ABOUT THIS TASK
Below is a listing; repeat exactly the lines from the one containing "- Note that" to the one containing "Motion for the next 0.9", both included.

TASK DATA

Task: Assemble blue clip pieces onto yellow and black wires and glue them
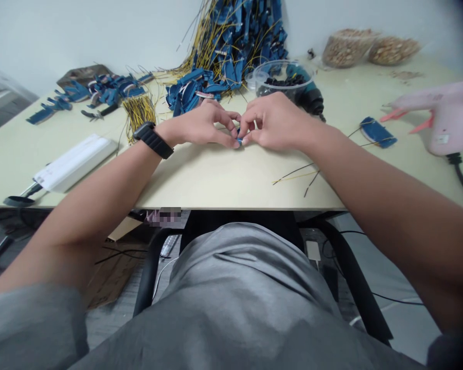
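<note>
My left hand point(206, 125) and my right hand point(272, 122) meet at the middle of the pale table point(224, 180), fingertips pinched together on a small blue part point(239, 140). Most of the part is hidden by my fingers. A black watch point(153, 139) sits on my left wrist. Just behind my hands lies a big heap of blue parts with yellow wires point(231, 46), and a clear plastic tub point(283, 77) holding dark pieces.
A pink glue gun point(443, 118) with a black cord lies at the right. A single blue part point(378, 132) and loose wires point(301, 172) lie near my right forearm. A white box point(75, 162), pliers point(98, 113) and more blue parts point(96, 90) are at the left. Two bags point(366, 47) sit at the back right.
</note>
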A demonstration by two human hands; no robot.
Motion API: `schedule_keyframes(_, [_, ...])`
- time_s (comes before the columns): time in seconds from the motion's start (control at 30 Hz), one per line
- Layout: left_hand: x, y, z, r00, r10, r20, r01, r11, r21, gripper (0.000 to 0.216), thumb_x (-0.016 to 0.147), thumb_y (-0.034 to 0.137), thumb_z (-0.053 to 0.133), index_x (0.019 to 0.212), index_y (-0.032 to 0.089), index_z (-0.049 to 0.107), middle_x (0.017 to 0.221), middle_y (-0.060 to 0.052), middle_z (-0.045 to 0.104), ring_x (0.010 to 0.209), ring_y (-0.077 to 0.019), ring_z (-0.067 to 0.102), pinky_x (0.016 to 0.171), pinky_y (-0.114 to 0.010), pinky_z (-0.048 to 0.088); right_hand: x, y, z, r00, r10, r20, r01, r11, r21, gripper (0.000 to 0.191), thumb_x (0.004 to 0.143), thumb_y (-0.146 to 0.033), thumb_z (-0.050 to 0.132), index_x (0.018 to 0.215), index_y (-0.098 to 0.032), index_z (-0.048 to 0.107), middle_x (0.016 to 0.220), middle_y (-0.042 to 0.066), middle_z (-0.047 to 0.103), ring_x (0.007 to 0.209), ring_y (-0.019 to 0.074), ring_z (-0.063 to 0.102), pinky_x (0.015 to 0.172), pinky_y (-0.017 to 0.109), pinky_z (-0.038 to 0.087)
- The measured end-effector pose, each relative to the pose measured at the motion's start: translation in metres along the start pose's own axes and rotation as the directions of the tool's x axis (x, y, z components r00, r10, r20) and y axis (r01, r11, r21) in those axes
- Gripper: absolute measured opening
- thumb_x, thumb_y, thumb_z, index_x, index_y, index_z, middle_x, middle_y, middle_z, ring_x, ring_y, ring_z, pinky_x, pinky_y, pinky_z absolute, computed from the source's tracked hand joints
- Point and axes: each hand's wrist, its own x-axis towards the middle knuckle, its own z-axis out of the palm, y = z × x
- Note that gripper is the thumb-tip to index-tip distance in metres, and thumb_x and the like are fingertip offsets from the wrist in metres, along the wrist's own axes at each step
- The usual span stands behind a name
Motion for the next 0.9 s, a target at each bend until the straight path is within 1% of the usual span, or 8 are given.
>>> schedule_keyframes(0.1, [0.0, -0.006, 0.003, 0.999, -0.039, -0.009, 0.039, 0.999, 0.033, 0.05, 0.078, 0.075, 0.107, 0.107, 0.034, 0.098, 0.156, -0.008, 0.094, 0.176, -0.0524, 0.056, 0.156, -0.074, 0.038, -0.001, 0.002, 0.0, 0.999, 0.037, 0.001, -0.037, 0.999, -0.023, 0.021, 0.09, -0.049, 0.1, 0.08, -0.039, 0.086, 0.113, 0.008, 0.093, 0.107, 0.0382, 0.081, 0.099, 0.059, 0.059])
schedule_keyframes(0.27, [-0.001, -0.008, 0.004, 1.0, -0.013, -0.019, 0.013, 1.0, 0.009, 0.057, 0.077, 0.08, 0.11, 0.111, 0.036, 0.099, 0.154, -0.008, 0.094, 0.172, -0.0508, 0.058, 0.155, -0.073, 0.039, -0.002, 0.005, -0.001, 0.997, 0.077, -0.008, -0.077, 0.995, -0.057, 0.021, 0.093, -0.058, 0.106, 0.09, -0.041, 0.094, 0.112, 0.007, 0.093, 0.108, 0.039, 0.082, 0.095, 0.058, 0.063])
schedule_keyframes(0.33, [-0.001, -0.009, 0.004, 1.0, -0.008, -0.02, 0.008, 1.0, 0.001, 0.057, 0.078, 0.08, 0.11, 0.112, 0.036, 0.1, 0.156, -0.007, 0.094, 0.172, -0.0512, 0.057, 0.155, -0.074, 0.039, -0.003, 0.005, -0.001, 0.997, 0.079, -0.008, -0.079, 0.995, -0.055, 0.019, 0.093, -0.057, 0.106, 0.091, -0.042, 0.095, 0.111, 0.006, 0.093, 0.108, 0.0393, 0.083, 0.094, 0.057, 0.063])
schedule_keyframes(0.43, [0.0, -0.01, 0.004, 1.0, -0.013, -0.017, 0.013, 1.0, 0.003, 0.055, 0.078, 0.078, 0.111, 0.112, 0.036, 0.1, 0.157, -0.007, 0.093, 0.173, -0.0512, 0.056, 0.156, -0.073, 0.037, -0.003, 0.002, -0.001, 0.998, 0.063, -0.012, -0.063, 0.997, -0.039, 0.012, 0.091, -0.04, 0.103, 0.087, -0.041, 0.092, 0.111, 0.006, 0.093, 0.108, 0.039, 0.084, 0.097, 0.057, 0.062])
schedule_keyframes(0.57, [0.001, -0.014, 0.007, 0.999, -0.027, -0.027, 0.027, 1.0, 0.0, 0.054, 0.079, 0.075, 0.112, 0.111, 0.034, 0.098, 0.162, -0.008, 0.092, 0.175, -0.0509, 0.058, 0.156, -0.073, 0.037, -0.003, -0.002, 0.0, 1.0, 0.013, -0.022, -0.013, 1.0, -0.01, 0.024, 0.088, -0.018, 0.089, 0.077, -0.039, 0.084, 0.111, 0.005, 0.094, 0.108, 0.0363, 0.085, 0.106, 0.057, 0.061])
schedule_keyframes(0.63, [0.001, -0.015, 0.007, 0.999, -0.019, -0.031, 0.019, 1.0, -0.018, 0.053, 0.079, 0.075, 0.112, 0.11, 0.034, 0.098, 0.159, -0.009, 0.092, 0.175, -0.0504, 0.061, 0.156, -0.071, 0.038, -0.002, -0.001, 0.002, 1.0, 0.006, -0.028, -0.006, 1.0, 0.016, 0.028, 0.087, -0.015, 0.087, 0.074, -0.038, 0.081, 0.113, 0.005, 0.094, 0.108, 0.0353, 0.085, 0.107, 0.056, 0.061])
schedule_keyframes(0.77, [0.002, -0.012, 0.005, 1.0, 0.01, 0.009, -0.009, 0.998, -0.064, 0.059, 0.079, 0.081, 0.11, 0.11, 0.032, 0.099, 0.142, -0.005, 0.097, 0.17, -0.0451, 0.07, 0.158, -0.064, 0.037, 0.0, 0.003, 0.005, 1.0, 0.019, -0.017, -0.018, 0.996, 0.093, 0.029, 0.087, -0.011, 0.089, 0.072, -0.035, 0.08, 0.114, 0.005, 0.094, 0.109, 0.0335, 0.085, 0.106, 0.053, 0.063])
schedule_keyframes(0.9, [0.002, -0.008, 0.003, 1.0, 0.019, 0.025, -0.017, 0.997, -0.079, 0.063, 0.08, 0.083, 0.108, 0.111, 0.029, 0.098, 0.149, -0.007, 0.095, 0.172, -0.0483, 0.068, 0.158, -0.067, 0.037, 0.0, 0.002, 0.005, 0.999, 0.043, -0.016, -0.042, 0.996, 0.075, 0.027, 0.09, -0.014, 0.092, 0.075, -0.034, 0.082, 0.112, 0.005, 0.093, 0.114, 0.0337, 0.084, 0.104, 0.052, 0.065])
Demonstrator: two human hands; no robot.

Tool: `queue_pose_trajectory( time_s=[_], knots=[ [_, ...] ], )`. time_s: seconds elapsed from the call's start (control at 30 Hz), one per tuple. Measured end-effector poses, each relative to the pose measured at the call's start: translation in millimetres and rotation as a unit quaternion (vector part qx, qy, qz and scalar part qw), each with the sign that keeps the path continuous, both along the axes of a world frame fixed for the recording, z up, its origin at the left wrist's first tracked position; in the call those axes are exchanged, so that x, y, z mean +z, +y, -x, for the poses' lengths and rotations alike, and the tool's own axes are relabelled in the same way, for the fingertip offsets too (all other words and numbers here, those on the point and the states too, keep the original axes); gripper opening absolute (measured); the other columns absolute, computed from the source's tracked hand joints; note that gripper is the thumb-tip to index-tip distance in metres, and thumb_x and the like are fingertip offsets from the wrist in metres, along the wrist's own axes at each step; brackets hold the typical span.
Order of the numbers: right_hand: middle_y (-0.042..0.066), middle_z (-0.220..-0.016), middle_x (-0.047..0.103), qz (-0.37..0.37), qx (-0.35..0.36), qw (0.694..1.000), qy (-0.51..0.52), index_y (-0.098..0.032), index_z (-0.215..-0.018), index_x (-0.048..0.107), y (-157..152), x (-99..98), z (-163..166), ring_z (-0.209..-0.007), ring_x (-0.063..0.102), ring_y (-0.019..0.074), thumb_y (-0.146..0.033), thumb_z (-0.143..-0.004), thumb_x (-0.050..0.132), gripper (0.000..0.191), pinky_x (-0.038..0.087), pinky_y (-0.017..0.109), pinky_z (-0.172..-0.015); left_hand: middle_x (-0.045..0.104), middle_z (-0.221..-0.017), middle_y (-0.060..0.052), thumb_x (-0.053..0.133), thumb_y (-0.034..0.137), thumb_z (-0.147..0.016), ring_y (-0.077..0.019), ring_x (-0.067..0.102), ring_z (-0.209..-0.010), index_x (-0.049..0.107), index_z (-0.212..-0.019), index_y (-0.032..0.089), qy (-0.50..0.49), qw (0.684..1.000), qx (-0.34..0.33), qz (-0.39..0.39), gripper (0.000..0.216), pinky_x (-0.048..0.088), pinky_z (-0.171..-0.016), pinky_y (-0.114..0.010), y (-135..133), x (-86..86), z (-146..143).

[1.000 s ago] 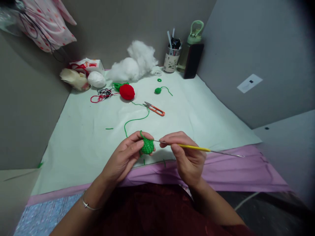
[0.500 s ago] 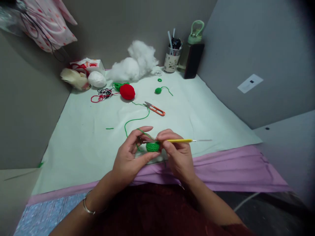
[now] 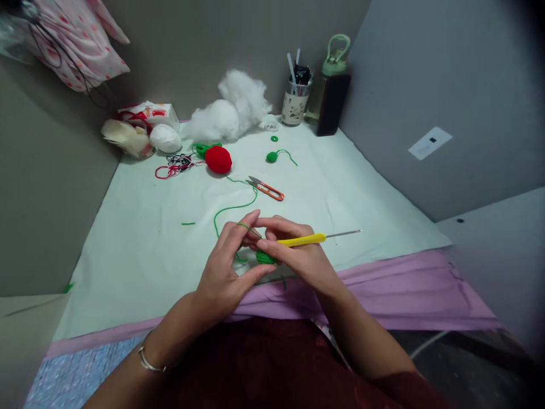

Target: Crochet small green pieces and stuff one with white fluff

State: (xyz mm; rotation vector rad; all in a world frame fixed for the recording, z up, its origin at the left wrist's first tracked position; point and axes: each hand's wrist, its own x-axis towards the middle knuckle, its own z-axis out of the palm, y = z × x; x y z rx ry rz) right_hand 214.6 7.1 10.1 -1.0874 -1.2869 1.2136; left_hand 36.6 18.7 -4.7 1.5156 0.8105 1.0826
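My left hand (image 3: 227,272) pinches a small green crochet piece (image 3: 264,258) between thumb and fingers, with green yarn (image 3: 232,209) looped over its forefinger and trailing back across the cloth. My right hand (image 3: 298,255) grips a crochet hook with a yellow handle (image 3: 303,241). The hook's working end is buried in the green piece between my hands, and its bare metal tail points right. Both hands hover just above the near edge of the pale green cloth (image 3: 140,238).
Orange thread snips (image 3: 267,189) lie behind my hands. Further back are a red crochet ball (image 3: 218,159), a small green ball (image 3: 272,157), white stuffing (image 3: 232,111), a white yarn ball (image 3: 166,138), a pen cup (image 3: 294,102) and a green-capped bottle (image 3: 330,85). Grey walls enclose the corner.
My right hand has drawn in to the left against my left hand, pushing the hook into the green piece. The piece has turned and sunk lower between my fingers.
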Motion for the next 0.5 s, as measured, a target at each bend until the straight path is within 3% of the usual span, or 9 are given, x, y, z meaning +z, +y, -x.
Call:
queue_pose_trajectory(
  time_s=[0.13, 0.23, 0.37, 0.5],
  knots=[
    [-0.003, -0.075, 0.057, -0.025, -0.045, 0.998, -0.028, -0.024, -0.1, 0.081, 0.6, 2.2, 1.6, -0.064, 0.051, 0.009, -0.026, -0.084, 0.08, 0.016, 0.044, 0.024, -0.059, 0.058, -0.118, -0.004, 0.088, 0.006, -0.07, -0.0207, 0.06, -0.11, 0.062, -0.144, 0.03, -0.041, 0.999, 0.006, 0.028, 0.082, 0.05, -0.109, -0.034, 1.1, -2.1, -0.9],
    [-0.001, -0.076, 0.061, -0.059, -0.057, 0.997, 0.003, -0.021, -0.085, 0.08, 0.4, 3.4, 0.5, -0.063, 0.054, 0.0088, -0.029, -0.086, 0.08, 0.008, 0.046, 0.024, -0.058, 0.059, -0.12, -0.004, 0.085, 0.009, -0.076, -0.0199, 0.063, -0.112, 0.058, -0.147, 0.032, -0.068, 0.994, -0.031, 0.083, 0.079, 0.051, -0.109, -0.034, -1.9, 2.2, -0.4],
    [-0.002, -0.077, 0.062, -0.088, -0.028, 0.995, 0.038, -0.021, -0.08, 0.078, 0.9, 2.0, -3.7, -0.06, 0.053, 0.0083, -0.03, -0.085, 0.081, 0.011, 0.046, 0.023, -0.054, 0.063, -0.127, -0.006, 0.071, 0.016, -0.091, -0.0205, 0.063, -0.118, 0.06, -0.146, 0.032, -0.077, 0.983, -0.102, 0.134, 0.059, 0.048, -0.111, -0.033, -3.2, 14.4, 6.7],
    [0.0, -0.079, 0.063, -0.153, -0.009, 0.988, 0.019, -0.024, -0.079, 0.079, 0.0, 2.2, -10.0, -0.074, 0.061, 0.0137, -0.034, -0.085, 0.083, 0.012, 0.054, 0.029, -0.068, 0.066, -0.13, -0.006, 0.063, 0.022, -0.098, -0.0217, 0.061, -0.121, 0.068, -0.139, 0.029, -0.007, 0.987, -0.113, 0.11, 0.042, 0.043, -0.112, -0.031, 6.9, 21.4, 17.9]
  ],
)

TASK RESPONSE
- Note that gripper is the thumb-tip to index-tip distance in metres, and thumb_x and the like are fingertip offsets from the wrist in metres, along the wrist's own axes at each step
- The usual span stands behind a name
Motion for the next 0.9 s, a target at each bend until the straight path is within 1% of the usual span, or 8 are given.

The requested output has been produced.